Work request:
Up to and including the line with "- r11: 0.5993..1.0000", reproduce the listing below exactly, beginning at its first line.
>>>>>
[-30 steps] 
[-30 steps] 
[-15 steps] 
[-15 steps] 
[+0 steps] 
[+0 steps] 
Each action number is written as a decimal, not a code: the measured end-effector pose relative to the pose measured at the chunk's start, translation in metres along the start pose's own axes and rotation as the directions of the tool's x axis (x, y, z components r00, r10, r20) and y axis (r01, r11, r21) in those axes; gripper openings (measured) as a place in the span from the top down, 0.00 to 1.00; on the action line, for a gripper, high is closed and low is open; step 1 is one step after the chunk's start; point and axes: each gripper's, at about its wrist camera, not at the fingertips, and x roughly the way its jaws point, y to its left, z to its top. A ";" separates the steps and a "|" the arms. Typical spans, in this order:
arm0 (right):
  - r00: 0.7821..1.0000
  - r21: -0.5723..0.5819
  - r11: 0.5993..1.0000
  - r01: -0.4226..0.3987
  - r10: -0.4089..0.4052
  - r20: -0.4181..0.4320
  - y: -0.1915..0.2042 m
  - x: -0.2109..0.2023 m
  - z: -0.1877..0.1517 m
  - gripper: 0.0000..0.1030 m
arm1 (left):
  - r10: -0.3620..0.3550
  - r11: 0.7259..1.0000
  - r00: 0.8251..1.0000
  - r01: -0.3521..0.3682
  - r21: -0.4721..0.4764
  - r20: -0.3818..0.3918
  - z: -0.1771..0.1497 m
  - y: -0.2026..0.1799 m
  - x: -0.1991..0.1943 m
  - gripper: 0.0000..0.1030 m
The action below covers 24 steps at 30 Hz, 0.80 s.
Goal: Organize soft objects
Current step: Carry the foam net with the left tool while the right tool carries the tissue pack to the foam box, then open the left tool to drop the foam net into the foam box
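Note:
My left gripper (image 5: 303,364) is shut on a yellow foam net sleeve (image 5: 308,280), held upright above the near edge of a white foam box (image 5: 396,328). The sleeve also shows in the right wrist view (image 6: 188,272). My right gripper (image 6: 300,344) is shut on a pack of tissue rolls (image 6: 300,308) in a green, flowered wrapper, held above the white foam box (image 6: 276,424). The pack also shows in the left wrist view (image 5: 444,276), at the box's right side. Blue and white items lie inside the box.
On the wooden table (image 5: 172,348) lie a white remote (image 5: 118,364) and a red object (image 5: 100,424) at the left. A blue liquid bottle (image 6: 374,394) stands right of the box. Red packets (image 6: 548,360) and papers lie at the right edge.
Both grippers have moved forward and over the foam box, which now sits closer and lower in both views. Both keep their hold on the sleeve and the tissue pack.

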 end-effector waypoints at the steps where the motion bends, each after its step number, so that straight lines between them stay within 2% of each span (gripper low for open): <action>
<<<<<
The completed task:
[-30 steps] 
[-30 steps] 
[-15 steps] 
[-15 steps] 
[+0 steps] 
[+0 steps] 
Each action number is written as a decimal, not a code: the measured end-effector pose relative to the pose measured at the chunk's start, translation in metres along the start pose's own axes and rotation as the directions of the tool's x axis (x, y, z components r00, r10, r20) and y axis (r01, r11, r21) in those axes; gripper openings (measured) as a place in the span from the top down, 0.00 to 1.00; on the action line, for a gripper, high is closed and low is open; step 1 is one step after the chunk's start; point and axes: each gripper's, at about its wrist camera, not at the fingertips, and x roughly the way its jaws point, y to its left, z to its top. A ";" separates the steps and a "|" the arms. Typical spans, in this order:
arm0 (right):
  - r00: 0.7821..1.0000
  - r21: -0.5723..0.5819
  - r11: 0.5993..1.0000

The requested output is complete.